▶ WORK ITEM
Where in the listing does the string "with" appear? Copy every line that holds it.

▶ SOURCE MATERIAL
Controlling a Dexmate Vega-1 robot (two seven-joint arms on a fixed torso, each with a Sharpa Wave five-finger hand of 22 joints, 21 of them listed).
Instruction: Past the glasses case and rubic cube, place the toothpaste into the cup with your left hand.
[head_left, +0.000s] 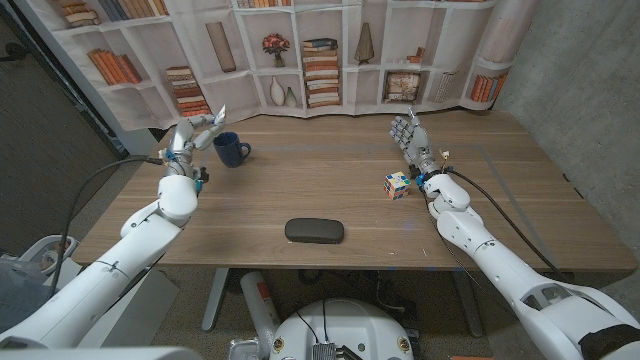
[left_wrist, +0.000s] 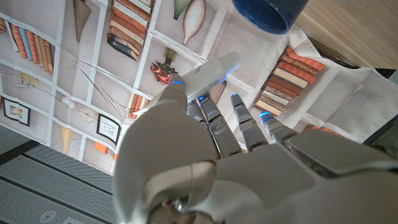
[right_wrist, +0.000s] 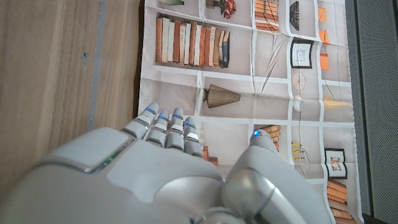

▶ SOLUTION FOR THIS TASK
Controlling a Dexmate Vega-1 robot (two seven-joint arms on a fixed torso, each with a Sharpa Wave five-finger hand of 22 joints, 21 of them listed).
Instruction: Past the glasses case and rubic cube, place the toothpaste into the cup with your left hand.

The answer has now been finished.